Work request:
Print, in exact form, the lines below from the one containing "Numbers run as" through the one containing "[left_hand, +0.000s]", and omit all others.

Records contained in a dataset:

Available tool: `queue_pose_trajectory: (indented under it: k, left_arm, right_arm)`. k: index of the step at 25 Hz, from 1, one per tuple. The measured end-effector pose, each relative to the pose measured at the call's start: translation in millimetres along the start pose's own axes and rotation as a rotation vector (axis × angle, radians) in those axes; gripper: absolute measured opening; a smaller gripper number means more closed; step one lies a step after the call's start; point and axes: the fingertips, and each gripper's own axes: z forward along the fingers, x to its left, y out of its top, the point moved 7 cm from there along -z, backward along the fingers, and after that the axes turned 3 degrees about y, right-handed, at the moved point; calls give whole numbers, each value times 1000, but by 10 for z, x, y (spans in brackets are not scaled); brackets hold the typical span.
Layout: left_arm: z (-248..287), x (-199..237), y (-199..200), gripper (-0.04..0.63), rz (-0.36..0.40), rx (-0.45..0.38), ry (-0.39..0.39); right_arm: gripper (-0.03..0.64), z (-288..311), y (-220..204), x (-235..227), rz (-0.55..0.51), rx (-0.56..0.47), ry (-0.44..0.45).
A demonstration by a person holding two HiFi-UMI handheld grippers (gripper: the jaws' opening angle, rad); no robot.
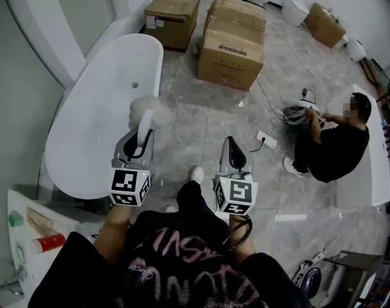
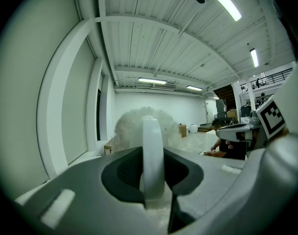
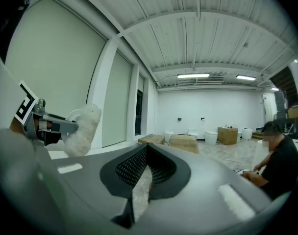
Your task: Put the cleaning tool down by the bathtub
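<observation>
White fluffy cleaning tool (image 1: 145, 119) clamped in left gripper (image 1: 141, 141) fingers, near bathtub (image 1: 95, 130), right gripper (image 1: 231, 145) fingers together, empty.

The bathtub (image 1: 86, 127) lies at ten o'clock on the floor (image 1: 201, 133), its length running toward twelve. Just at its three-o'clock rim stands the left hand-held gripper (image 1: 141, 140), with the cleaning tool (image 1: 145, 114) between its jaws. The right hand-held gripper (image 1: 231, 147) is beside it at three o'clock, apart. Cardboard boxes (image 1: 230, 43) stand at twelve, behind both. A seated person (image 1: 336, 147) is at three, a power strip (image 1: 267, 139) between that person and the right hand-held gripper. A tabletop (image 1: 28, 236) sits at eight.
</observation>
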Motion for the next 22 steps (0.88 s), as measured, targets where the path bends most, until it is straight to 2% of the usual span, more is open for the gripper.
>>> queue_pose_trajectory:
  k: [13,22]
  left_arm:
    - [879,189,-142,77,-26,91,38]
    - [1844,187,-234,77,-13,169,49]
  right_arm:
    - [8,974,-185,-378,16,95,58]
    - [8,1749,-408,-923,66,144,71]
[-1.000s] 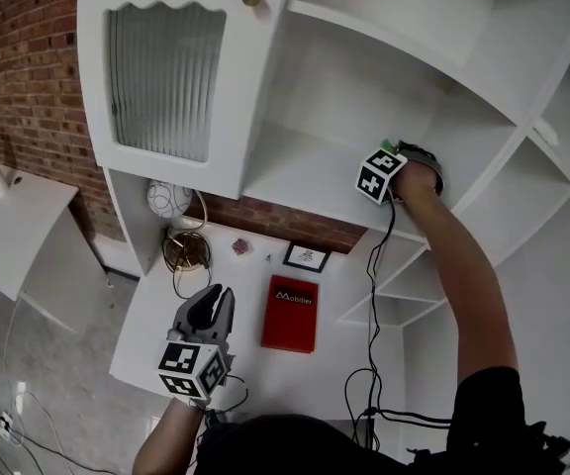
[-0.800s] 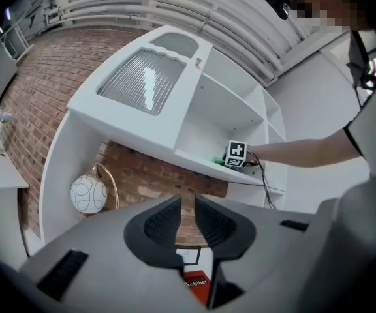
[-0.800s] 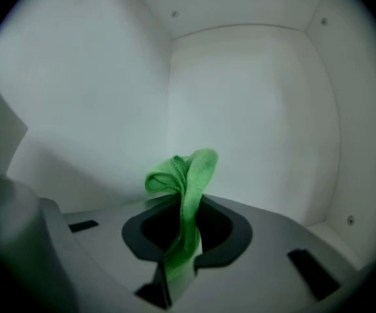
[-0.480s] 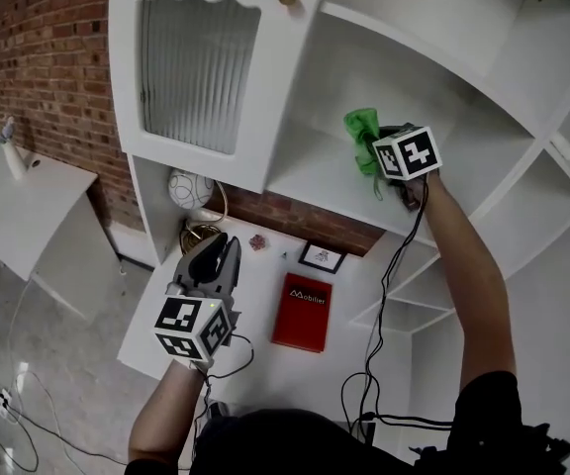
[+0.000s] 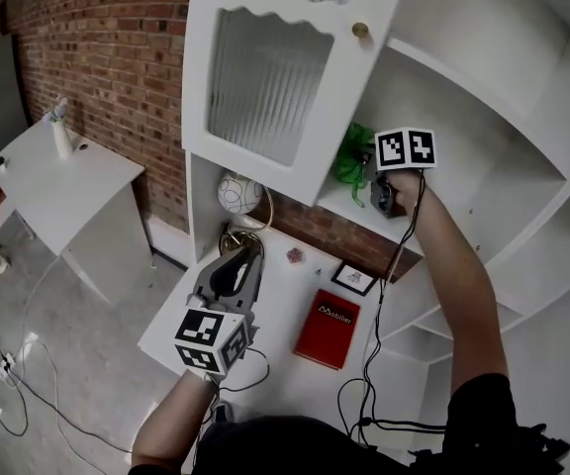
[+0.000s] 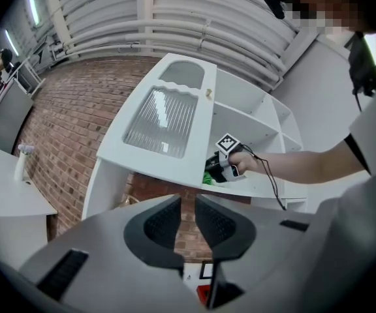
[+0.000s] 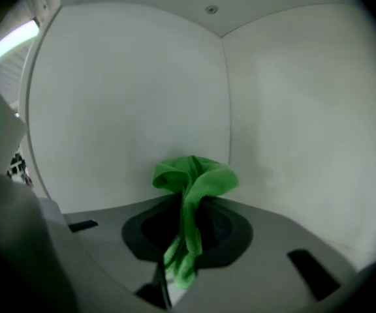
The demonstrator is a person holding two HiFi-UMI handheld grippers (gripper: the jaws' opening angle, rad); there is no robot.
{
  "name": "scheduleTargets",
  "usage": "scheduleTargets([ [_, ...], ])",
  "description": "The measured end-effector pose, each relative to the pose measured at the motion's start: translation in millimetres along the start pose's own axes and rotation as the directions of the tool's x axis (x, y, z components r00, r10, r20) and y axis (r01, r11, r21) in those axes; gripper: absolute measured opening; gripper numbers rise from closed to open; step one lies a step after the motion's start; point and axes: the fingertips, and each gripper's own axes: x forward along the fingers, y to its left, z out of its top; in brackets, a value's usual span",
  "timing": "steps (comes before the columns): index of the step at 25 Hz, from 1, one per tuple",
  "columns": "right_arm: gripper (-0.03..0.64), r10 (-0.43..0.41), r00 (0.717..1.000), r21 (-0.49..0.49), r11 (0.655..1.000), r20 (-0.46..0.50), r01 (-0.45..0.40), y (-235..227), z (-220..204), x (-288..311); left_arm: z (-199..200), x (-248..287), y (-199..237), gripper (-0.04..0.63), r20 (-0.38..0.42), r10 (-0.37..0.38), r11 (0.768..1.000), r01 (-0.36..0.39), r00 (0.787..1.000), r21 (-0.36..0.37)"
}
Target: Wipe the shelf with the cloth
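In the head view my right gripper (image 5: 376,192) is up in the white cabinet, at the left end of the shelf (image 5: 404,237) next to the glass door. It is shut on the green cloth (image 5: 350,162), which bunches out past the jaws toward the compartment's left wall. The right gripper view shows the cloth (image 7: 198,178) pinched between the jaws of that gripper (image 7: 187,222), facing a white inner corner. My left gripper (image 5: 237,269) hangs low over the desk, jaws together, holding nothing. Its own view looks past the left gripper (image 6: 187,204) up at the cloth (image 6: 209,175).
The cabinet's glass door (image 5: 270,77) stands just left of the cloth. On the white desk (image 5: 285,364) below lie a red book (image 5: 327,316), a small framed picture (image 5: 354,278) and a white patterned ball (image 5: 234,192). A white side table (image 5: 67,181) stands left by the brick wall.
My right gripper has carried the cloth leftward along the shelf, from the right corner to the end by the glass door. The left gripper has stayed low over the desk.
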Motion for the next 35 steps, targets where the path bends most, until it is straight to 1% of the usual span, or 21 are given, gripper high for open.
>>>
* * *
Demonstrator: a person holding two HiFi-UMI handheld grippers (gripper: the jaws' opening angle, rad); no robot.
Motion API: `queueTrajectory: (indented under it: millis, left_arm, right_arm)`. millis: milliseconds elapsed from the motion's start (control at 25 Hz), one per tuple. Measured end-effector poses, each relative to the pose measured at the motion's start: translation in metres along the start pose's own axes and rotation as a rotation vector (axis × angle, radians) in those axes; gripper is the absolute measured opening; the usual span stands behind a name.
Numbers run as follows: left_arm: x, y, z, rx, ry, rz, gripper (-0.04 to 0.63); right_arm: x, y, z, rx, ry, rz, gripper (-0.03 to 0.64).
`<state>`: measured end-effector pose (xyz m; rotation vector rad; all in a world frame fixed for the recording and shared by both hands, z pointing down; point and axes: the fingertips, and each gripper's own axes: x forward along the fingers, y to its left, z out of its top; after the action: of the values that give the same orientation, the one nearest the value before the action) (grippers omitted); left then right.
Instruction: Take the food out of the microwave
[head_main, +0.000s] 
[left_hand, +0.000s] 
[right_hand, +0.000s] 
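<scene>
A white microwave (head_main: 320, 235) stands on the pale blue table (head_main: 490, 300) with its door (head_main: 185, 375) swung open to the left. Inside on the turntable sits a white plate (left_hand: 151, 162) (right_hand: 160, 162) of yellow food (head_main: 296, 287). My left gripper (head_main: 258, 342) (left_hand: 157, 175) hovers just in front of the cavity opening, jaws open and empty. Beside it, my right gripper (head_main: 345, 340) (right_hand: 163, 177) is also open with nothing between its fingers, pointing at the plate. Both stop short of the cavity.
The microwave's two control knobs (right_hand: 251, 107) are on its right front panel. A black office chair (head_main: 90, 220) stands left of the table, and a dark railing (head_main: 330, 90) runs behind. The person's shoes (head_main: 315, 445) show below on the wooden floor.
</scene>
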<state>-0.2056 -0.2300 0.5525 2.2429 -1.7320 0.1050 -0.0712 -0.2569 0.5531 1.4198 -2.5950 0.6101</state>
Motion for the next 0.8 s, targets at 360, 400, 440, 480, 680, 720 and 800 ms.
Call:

The answer:
Numbers run as follows: left_arm: x, y, z, rx, ry, rz, gripper (-0.04 to 0.63); right_arm: x, y, z, rx, ry, rz, gripper (-0.03 to 0.64).
`<state>`: measured end-effector pose (xyz m; rotation vector rad; all in a world frame fixed for the recording and shared by both hands, z pointing down; point and axes: the fingertips, and each gripper's own axes: x forward along the fingers, y to its left, z out of its top; after the action: of the values that give the same orientation, the one nearest the value before the action) (grippers omitted); left then right.
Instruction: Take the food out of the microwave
[head_main, +0.000s] 
[left_hand, +0.000s] 

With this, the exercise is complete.